Friday, 23 March 2018

Forgotten Book - The Progress of a Crime

One of the first contemporary crime novels I read - in fact, I think it may have been the very first after my early diet of Christie and Sayers - was Julian Symons' The Progress of a Crime. It was first published in 1960 and I read it about ten years later. I remember borrowing it from a friend of my father's, having spotted it on his bookshelves. It's a drab title, and a bleak book, but it won an Edgar, and it's widely regarded as one of Symons' best books. I was probably too young for it at the age of 13 or 14, but I liked it, and I enjoyed it all over again when I reread it recently.

The setting is a provincial newspaper, and the protagonist is a young and rather naive reporter called Hugh. By accident, he gets mixed up in a murder case on Guy Fawkes night. But this isn't a classic whodunit. There's no doubt that a man called Corby has been killed by one or more members of a gang of youths. The interest of the story lies in Symons' merciless portrayal of damaged lives - the gang members, the failed journalists, the bullying policemen - and of the shortcomings of the justice system.

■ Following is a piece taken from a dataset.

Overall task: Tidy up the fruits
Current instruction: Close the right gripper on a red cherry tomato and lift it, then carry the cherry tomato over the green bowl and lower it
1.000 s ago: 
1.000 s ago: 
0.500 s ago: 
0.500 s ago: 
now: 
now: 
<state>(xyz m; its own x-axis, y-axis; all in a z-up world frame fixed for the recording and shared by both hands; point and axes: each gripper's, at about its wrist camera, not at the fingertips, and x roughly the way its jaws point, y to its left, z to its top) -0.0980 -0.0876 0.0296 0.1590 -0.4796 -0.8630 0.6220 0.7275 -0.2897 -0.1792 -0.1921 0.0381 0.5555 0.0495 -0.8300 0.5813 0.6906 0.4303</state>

There is a very good extended trial scene. Symons had a real gift for courtroom drama, and he was advised by his friend, the author Michael Underwood, on legal procedure, so there is an authentic feeling to this section of the book, which was written long before the controversial development of the "joint enterprise" principle in gang cases. Symons also spent some time in a Bristol newspaper office, so as to capture the whiff of life among the reporters; this too is very well done.

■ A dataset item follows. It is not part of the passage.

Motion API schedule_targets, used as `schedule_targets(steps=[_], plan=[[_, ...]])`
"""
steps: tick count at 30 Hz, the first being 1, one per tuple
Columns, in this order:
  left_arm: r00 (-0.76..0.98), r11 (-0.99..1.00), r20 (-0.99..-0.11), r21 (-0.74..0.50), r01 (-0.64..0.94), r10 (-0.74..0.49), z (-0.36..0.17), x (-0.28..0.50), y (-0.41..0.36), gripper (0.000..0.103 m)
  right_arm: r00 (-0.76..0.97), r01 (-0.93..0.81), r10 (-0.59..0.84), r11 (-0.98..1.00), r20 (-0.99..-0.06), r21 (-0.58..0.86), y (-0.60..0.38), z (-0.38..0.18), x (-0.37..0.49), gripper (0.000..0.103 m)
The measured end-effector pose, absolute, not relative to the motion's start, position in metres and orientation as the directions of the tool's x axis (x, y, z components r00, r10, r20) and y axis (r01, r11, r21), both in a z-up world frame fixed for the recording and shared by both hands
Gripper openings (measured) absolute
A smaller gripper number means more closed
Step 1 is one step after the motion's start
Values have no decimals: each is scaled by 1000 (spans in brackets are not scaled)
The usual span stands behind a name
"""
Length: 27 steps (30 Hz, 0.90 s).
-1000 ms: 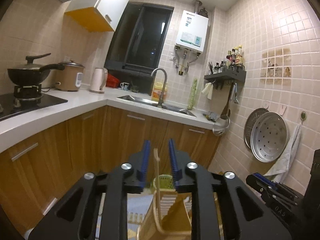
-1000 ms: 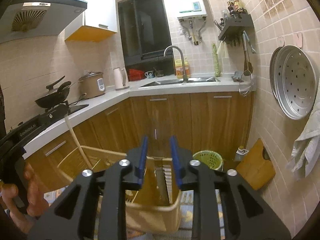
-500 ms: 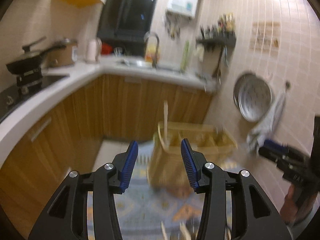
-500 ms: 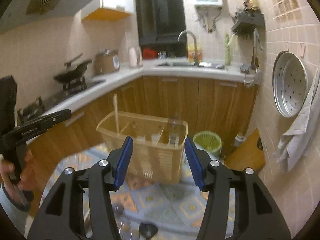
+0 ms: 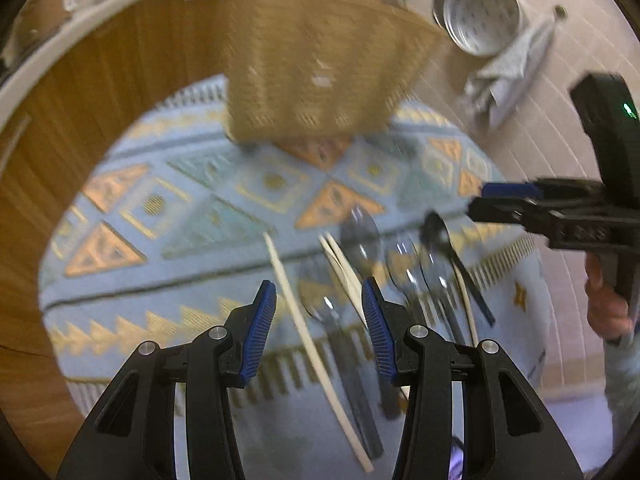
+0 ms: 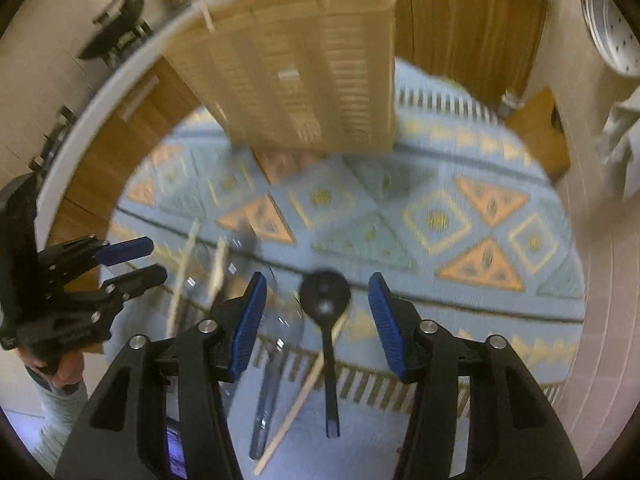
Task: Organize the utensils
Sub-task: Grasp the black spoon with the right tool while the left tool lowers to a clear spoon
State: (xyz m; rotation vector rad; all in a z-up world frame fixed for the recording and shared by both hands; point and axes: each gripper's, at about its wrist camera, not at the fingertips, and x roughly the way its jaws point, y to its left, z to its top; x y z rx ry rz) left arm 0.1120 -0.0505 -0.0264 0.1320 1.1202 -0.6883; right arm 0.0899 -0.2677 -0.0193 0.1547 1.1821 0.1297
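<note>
A tan slatted utensil basket (image 5: 316, 68) stands on a blue patterned cloth (image 5: 192, 216); it also shows in the right wrist view (image 6: 304, 80), with a chopstick (image 6: 202, 0) standing in it. Loose utensils lie near the cloth's front edge: pale chopsticks (image 5: 308, 320), clear spoons (image 5: 360, 236) and a black spoon (image 5: 440, 236). My left gripper (image 5: 318, 304) is open above the chopsticks and spoons. My right gripper (image 6: 316, 300) is open above the black spoon (image 6: 326, 300), with a chopstick (image 6: 304, 392) and a clear spoon (image 6: 272, 368) beside it. Both views are motion-blurred.
Wooden cabinets (image 6: 472, 28) and a white counter edge (image 5: 80, 28) lie behind the cloth. A perforated metal tray (image 5: 476, 12) and a towel (image 5: 504, 76) hang on the tiled wall at right. A cutting board (image 6: 540, 128) leans by the cabinets.
Both grippers have tilted down from the basket toward the loose utensils on the cloth and have opened wider. The chopstick stays in the basket.
</note>
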Motion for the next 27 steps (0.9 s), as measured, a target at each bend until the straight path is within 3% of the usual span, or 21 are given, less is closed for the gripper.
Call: schedule_targets(steps=[7, 15, 20, 23, 24, 25, 27], plan=[[168, 758, -895, -235, 608, -413, -51, 97, -58, 32, 280, -47, 153, 988, -948, 146, -259, -51, 86, 34], [198, 764, -906, -181, 619, -375, -53, 94, -65, 31, 255, -95, 118, 991, -960, 96, -245, -63, 83, 26], [242, 768, -924, -78, 635, -294, -56, 88, -79, 30, 263, -113, 105, 991, -959, 78, -241, -65, 80, 25], [259, 771, -923, -60, 634, -284, -57, 89, -84, 29, 268, -121, 96, 991, -959, 65, -240, -65, 80, 17], [277, 777, -921, -43, 628, -275, -58, 89, -83, 19, 267, -124, 97, 990, -959, 66, -240, -65, 80, 9], [297, 782, -918, -23, 622, -263, -58, 90, -84, 12, 268, -127, 104, 989, -958, 72, -241, -66, 80, 8], [305, 793, -913, -32, 608, -271, -59, 93, -85, 10, 275, -127, 115, 988, -955, 82, -243, -66, 79, 6]])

With hindsight, reading this book was an important milestone for me, the beginning of a transition as a youthful reader from the classic world of Poirot, Marple, and Wimsey to modern realism: this is certainly Symons' grittiest book. What I've learned since then, is that both types of novel, as well as other types, have the potential to be highly entertaining. The key question is: how well has the writer told the story? Here, in crisp, sardonic prose, Symons tells a dark and often depressing story very well.